▶ [How to complete this task]: Retype every line from the start of the entries below down to the line with "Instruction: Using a", both ends included; skip the pictures.

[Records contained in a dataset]
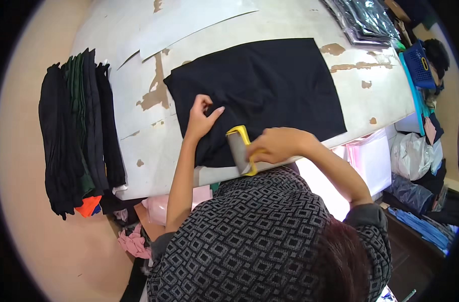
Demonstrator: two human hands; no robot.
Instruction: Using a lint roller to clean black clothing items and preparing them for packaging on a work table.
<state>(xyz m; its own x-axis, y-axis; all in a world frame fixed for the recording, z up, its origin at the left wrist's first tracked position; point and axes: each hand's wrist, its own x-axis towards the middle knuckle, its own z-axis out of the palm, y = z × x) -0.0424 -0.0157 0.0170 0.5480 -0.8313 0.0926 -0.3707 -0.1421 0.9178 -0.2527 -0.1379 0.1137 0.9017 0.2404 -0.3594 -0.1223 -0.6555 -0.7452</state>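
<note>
A black cloth garment, skirt-like in outline, (267,83) lies spread on the worn white table (380,92), with soft creases across its middle. My right hand (280,143) grips a yellow-framed roller with a wide grey cylinder (237,149), which looks like a lint roller. The roller is over the garment's near edge, close to my body. Over the garment's left part is my left hand (203,117), its fingers curled and its thumb apart, holding nothing. Whether its fingertips touch the cloth is hard to tell.
Dark and green folded garments (59,143) hang over the table's left edge. White sheets (199,26) lie at the far side. Plastic-wrapped packs (365,22) sit far right. Beyond the right edge are a blue basket (416,70) and a white plastic bag (411,156).
</note>
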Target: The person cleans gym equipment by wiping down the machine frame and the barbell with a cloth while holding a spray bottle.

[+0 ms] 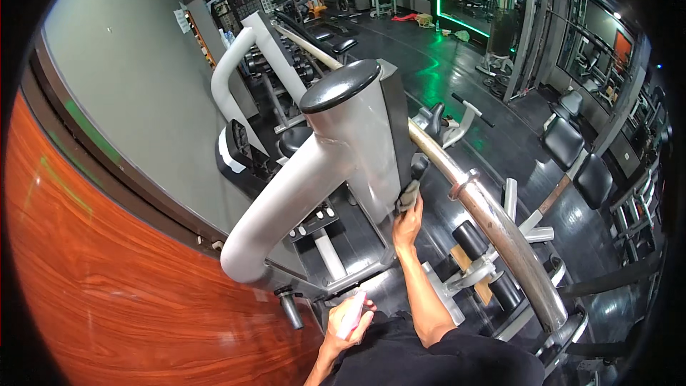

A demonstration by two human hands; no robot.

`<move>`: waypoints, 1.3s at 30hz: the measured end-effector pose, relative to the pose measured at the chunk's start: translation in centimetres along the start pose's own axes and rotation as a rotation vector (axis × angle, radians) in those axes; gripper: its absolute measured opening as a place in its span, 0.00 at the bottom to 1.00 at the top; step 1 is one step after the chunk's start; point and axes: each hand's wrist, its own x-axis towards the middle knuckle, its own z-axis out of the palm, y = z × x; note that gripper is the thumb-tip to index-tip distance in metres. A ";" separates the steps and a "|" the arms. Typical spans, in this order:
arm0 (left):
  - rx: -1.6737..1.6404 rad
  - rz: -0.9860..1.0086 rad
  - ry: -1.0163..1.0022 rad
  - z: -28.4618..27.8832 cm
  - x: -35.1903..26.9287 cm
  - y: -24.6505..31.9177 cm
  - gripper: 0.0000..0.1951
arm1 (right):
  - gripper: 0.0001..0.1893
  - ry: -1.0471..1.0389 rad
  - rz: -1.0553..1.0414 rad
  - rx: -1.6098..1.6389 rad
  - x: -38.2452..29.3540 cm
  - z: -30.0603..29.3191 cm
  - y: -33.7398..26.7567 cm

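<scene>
My right hand [408, 225] grips a grey cloth [409, 197] and holds it against the lower dark edge of a gym machine's silver-grey upright [370, 145]. A glossy black oval cap [341, 84] tops this upright. Lower and to the left, close to my body, my left hand [348, 317] is closed around a pale, whitish-pink object [352, 315], whose kind I cannot tell. To the right of my right hand runs a worn metal barbell [498, 225] with a thick sleeve.
A glossy wood-grain panel [134, 289] and a grey wall panel [161, 102] stand at the left. The machine's thick curved tube [284, 203] crosses the middle. Black roller pads [470, 239] lie below the barbell at right. Padded seats [563, 142] and more gym equipment stand farther off.
</scene>
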 end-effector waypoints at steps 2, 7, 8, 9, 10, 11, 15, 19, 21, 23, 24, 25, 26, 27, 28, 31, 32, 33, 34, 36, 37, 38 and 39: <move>-0.005 0.034 -0.027 0.1 -0.1 -0.5 0.19 | 0.22 -0.098 0.135 0.046 -1.8 -0.5 2.5; -0.033 0.054 -0.040 0.3 0.4 0.2 0.17 | 0.14 -0.220 0.616 0.061 -3.8 -1.8 6.4; -0.044 0.032 -0.048 0.1 0.3 0.2 0.16 | 0.15 -0.127 0.597 0.090 -3.1 -1.9 5.4; -0.043 0.030 -0.044 0.0 0.3 0.4 0.16 | 0.16 -0.031 0.578 0.113 -2.3 -2.0 4.9; -0.037 0.004 -0.045 0.1 0.4 0.7 0.15 | 0.16 -0.013 0.553 0.152 -1.1 -2.4 5.5; -0.031 -0.022 -0.045 0.2 0.4 1.0 0.14 | 0.16 0.017 0.493 0.199 0.2 -2.3 6.9; -0.001 -0.049 0.000 -0.9 -0.3 0.9 0.15 | 0.14 -0.047 0.393 0.260 6.4 -2.1 1.9; -0.001 -0.001 0.003 -0.1 0.0 0.9 0.16 | 0.17 -0.207 -0.424 0.288 9.4 -0.9 7.6; 0.015 0.027 0.014 -0.1 0.0 0.7 0.16 | 0.19 -0.387 0.055 0.252 10.2 0.4 6.3; 0.032 0.037 0.061 -0.9 -0.6 0.3 0.16 | 0.12 -0.519 0.103 0.095 8.9 -1.4 0.9; 0.023 0.040 0.065 -0.7 -0.7 0.2 0.16 | 0.11 -0.390 0.079 0.121 7.8 -1.8 -0.2; 0.017 0.018 0.066 -0.5 -0.8 -0.1 0.15 | 0.10 -0.264 0.057 0.148 6.3 -2.3 -0.8; 0.003 0.002 0.058 -0.1 -0.7 -0.2 0.15 | 0.10 -0.161 0.013 0.106 4.9 -2.4 0.0; -0.010 0.004 0.053 0.2 -0.5 -0.2 0.15 | 0.10 -0.059 -0.031 0.066 3.2 -2.0 1.2; -0.032 -0.018 0.031 0.1 -0.3 -0.1 0.14 | 0.11 -0.018 -0.069 0.029 1.1 -1.7 1.2; -0.096 -0.065 0.021 0.2 0.6 0.9 0.12 | 0.12 -0.123 0.031 0.069 -4.4 -0.3 2.9; -0.080 -0.045 0.004 0.3 0.8 1.0 0.12 | 0.12 -0.169 0.153 0.050 -6.3 0.4 4.8; -0.066 -0.025 -0.014 0.6 1.0 1.1 0.12 | 0.12 -0.213 0.276 0.028 -7.9 1.0 7.0; -0.068 -0.031 -0.020 0.8 1.0 1.1 0.12 | 0.12 -0.361 0.452 -0.087 -9.2 1.1 9.0; -0.093 -0.035 -0.001 0.8 0.9 0.9 0.12 | 0.12 -0.320 0.556 0.009 -10.5 1.1 9.1; -0.124 -0.024 0.006 0.7 1.0 0.8 0.12 | 0.12 -0.259 0.659 0.102 -10.7 1.2 8.8; -0.080 -0.001 -0.021 0.6 0.7 0.7 0.14 | 0.13 -0.111 0.651 0.148 -10.8 1.0 8.6; -0.066 -0.013 -0.017 0.2 0.3 0.4 0.14 | 0.13 -0.048 0.562 0.122 -9.9 1.0 6.8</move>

▶ [Completed exercise]:
Demonstrator: two human hands; no robot.
Instruction: Using a lint roller to clean black clothing items and preparing them for packaging on a work table.

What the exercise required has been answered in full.